Suggesting to cite prior work mPLUG-Owl3 and other related cross-attention based efficient MLLMs
Excellent work on advancing efficient MLLMs. I observe that LLaVA-Mini employs transformer layers initialized from the language model for multimodal fusion through cross-attention mechanisms, sharing similarities with prior works such as mPLUG-Owl3, which repurposes the transformer layers within the language model to execute both cross-attention and self-attention operations in parallel. To strengthen the contextual foundation of efficient MLLM research, we suggest adding related cross-attention architectures in your references. Specifically, foundational works like Flamingo, EVLM, and LLaMA-Vision could be cited to better situate your work within the landscape of efficient MLLM development.

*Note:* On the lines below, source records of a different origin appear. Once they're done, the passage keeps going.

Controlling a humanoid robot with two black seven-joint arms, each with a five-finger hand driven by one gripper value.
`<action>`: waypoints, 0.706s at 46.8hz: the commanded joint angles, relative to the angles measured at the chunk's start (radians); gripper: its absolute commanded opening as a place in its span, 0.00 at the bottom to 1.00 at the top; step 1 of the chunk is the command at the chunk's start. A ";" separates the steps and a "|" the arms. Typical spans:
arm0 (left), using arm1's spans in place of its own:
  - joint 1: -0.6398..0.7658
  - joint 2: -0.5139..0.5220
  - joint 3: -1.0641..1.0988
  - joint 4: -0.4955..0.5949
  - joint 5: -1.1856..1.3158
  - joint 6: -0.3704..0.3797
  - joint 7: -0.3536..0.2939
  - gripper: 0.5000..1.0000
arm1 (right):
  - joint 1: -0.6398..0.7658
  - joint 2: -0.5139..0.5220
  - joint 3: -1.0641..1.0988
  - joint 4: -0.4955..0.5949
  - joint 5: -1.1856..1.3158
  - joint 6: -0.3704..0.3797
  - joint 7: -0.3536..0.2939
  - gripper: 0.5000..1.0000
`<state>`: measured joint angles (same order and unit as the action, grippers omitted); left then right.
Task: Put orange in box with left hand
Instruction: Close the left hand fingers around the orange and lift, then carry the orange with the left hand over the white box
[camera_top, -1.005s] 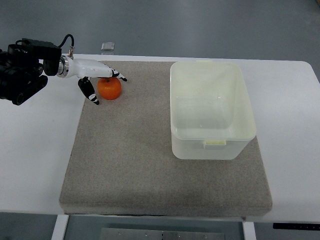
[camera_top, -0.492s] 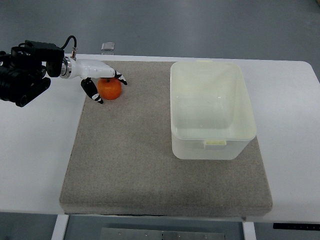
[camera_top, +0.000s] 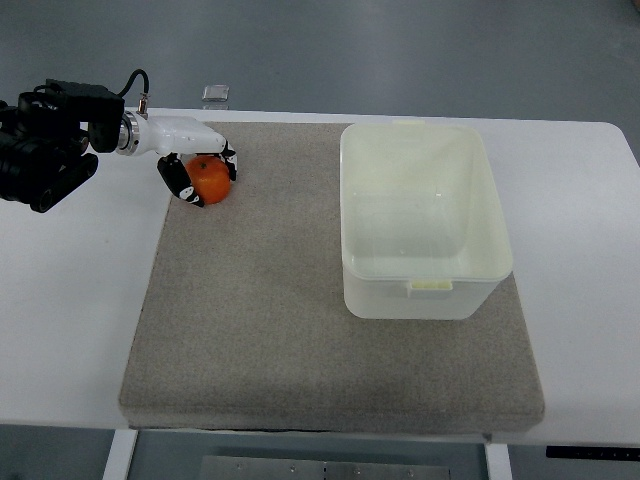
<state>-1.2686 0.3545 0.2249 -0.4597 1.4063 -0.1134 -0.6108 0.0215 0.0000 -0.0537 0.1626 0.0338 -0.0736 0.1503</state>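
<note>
1. Top view: the left hand (camera_top: 197, 172) is seen with fingers curled around the round orange fruit (camera_top: 211, 180), at the grey mat's (camera_top: 300, 320) far-left corner.
2. Grasp judged made; lift, carry to the translucent plastic box (camera_top: 425, 215) and release are left.

We see a white table (camera_top: 70, 300) carrying a grey fabric mat (camera_top: 300, 330). Near the mat's far left corner lies a round orange fruit (camera_top: 211, 181), and our left hand (camera_top: 195, 165), white with black fingertips, is curled around it, fingers (camera_top: 180, 183) wrapping its left and far sides. The black forearm (camera_top: 45, 140) comes in from the left edge over the bare tabletop. On the right half of the mat stands a pale translucent rectangular plastic box (camera_top: 425, 290), open at the top and well apart from the fruit. A small clear object (camera_top: 216, 95) sits at the table's far edge, beyond the hand.
</note>
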 joint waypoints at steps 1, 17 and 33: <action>-0.002 0.000 -0.012 0.001 -0.009 0.003 0.000 0.00 | 0.000 0.000 0.000 0.000 0.000 0.000 0.000 0.85; -0.040 0.001 -0.033 0.058 -0.155 0.003 0.000 0.00 | 0.000 0.000 0.000 0.000 0.000 0.000 0.000 0.85; -0.093 -0.002 -0.033 0.027 -0.161 0.004 0.000 0.00 | 0.000 0.000 0.000 0.000 0.000 0.000 0.000 0.85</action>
<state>-1.3493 0.3530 0.1928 -0.4201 1.2496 -0.1096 -0.6109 0.0215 0.0000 -0.0537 0.1626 0.0337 -0.0736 0.1503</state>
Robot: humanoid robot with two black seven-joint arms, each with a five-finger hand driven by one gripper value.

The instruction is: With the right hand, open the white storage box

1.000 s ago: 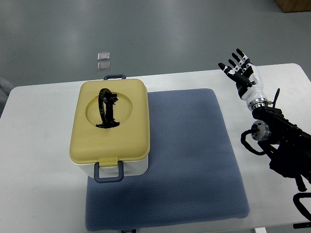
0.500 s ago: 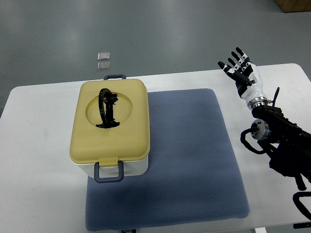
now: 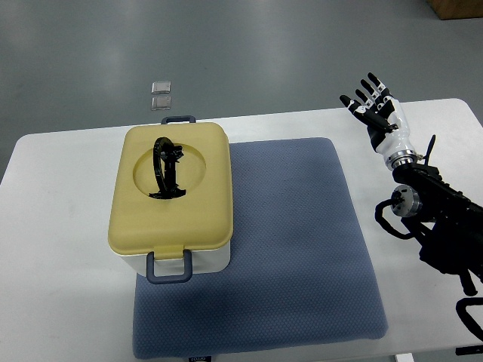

mPLUG-Owl3: Towards Long Image-Sequence Understanding in Multi-Modal Large Language Models (https://arxiv.org/abs/2408.04840)[https://arxiv.org/abs/2408.04840]
Many work uses this version, but added too much parameters, not sure with such large additional computation added, less token is meaningful or not
@MonolithFoundation Do you mean Llava-mini or mPLUG-Owl3?
Anything with a Resampler
@MonolithFoundation How to explain the speed gain mentioned in these papers, such as Flops ?